Programmers always have the option of writing this routine themselves, or
(at the very least) writing a verification routine that will give an error
as to why a given value can't be parsed. In any case, it is *possible* (and,
IMHO, not too hard) for the client to detect when Content-Length et. al. are
too long. Whether or not the implementer actually does their own checking is
another question altogether (but that's the practical question, and to that
end, you're probably right).

> It is not realistic for the HTTP specification to expect that all
> implementations uses bignum for every integer which may be transmitted
> in the protocol.

No argument here.

> All that can be expected is that application developers recognize that
> failure to handle >2GB files

(4GiB, but whatever; each end has its own cap that can be arbitrary.)

> is a bug if their users expects it to work, and that all parties who agree
> on handling files >2GB do it in the same manner at the protocol level and
> this is fulfilled fine by the specs as it is.

Ideally. I'm still working on poking holes in that one.

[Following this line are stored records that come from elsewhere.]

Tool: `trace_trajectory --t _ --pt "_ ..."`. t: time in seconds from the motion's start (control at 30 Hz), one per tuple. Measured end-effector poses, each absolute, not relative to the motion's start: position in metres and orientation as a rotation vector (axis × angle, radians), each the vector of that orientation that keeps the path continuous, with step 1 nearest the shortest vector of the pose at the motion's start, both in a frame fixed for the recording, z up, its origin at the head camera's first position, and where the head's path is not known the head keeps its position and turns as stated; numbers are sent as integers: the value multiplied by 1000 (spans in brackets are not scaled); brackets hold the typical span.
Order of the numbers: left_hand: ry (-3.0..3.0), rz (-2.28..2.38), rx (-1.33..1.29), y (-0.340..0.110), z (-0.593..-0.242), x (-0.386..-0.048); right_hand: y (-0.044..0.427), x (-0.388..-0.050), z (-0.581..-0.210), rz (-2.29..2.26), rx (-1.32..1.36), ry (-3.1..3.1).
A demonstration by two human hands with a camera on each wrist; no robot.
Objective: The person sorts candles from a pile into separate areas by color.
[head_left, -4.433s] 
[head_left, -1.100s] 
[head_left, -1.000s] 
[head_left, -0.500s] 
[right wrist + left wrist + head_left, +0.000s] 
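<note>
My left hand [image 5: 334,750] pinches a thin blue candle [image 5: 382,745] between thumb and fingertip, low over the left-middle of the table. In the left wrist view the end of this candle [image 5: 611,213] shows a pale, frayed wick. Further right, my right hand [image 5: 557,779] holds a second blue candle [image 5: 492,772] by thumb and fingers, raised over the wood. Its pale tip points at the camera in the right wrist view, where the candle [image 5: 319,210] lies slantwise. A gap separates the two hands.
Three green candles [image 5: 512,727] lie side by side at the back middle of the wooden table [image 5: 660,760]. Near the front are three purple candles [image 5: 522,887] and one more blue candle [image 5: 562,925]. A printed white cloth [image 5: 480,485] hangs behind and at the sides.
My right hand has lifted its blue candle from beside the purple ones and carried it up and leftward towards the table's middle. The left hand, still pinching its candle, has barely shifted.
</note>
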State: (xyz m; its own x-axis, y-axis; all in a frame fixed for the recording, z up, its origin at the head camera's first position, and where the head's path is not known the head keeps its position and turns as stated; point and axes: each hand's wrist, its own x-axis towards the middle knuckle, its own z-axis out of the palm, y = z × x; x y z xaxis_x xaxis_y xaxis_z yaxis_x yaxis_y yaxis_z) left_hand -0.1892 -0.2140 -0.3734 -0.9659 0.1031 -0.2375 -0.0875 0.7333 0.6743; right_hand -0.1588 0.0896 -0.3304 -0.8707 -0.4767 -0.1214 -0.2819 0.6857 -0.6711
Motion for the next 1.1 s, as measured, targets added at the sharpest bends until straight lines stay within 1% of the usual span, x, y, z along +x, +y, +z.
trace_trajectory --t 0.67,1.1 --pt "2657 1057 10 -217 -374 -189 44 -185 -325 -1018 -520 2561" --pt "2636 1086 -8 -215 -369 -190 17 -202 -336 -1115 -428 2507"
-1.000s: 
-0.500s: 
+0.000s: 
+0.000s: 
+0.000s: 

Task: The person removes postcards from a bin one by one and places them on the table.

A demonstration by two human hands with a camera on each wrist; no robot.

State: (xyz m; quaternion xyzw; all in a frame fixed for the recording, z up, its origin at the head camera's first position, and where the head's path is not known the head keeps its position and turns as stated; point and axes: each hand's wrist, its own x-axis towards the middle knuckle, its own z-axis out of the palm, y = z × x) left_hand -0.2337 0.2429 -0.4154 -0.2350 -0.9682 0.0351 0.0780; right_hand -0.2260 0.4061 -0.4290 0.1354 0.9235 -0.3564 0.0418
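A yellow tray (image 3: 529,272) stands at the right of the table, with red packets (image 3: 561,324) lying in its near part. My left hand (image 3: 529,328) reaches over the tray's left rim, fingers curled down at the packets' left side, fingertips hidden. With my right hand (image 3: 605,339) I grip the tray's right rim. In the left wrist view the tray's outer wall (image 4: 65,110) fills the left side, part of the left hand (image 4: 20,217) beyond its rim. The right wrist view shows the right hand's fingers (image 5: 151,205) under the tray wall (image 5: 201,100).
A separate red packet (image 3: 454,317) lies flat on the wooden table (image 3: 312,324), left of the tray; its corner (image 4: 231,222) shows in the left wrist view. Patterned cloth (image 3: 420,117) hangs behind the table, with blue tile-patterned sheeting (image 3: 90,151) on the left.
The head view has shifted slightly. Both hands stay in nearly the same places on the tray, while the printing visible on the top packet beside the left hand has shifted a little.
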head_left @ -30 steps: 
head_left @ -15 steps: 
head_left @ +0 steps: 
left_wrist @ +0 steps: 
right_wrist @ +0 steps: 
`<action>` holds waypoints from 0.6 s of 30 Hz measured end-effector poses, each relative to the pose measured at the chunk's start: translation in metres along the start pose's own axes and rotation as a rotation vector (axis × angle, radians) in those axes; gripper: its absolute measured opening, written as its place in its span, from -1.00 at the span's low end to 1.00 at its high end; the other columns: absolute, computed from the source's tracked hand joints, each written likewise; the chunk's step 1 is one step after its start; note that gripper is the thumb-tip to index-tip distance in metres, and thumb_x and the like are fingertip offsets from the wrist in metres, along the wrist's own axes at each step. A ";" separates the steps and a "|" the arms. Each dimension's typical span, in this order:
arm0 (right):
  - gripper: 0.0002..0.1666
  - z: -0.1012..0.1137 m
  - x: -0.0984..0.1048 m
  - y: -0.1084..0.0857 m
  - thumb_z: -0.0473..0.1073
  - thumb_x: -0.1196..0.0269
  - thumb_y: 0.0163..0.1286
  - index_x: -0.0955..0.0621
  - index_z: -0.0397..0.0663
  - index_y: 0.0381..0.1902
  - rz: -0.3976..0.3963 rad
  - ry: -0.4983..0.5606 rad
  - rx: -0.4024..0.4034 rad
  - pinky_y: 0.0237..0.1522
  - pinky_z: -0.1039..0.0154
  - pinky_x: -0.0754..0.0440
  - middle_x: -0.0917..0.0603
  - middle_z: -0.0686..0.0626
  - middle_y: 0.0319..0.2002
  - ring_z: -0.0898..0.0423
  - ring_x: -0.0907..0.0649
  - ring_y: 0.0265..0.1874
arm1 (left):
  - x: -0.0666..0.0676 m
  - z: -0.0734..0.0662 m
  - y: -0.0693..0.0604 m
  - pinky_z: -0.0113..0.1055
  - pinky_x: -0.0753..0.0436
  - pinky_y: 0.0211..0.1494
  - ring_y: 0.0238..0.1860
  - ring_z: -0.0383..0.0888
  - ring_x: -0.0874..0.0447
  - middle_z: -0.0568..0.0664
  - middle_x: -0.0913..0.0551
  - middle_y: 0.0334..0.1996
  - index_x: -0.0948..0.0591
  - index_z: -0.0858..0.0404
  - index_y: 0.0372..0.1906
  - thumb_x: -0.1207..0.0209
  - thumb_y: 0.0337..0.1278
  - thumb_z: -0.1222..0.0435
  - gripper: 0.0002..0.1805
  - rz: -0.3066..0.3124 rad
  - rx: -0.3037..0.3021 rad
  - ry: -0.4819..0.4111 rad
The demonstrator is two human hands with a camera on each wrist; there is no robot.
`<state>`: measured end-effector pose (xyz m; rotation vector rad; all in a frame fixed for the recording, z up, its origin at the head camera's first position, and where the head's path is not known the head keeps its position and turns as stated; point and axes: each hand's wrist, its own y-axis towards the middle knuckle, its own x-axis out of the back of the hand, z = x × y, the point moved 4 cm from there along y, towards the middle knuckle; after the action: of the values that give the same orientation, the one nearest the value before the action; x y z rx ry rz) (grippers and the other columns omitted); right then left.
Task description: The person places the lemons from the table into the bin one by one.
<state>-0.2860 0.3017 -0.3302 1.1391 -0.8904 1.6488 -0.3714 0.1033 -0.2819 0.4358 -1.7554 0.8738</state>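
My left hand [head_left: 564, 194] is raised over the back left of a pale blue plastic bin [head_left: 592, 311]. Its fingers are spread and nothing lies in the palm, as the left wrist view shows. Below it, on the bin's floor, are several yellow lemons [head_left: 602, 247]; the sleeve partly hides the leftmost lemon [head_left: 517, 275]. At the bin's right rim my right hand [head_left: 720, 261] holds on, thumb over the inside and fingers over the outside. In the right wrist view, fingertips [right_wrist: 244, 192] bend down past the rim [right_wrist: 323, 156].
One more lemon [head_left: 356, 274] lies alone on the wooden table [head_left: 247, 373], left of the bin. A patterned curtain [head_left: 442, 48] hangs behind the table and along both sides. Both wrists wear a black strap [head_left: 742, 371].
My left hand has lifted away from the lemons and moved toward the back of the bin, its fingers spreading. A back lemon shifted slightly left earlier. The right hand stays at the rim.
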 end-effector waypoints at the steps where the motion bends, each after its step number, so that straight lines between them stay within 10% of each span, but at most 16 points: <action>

> The range-retreival question is purely hypothetical. A client which can
> not handle large integer values for content length won't be able to
> split it up in ranges either as the range specifications need numbers
> larger than the client can represent.

[later]

> And how clients store downloaded content is completely outside the
> concerns of the specification.

I agree, though our definitions of "clients storing downloaded content"
might be slightly different. Storage proper is a secondary consideration,
and I agree that it's not something the spec has business with (aside from
no-store).

> A client is free to split downloaded files in many OS:level files if
> required, protocol specs do not care and must not care.

No argument here.

> >  SHOULD the client then attempt a series of byte-range requests
> > instead?
>
> Why on earth should a client do that under these conditions? It most
> likely won't be able to reassemble the result, or even compose the range
> requests..

Yep; that was half-baked of me, and I should've re-read that section before
asking. But to play devil's advocate for a moment, dealing with bignums in
one small, contained spot (composing the next range request, which would
presumably be <= the maximum int size the system wants to handle) is better
than having to deal with bignums at every step of the way.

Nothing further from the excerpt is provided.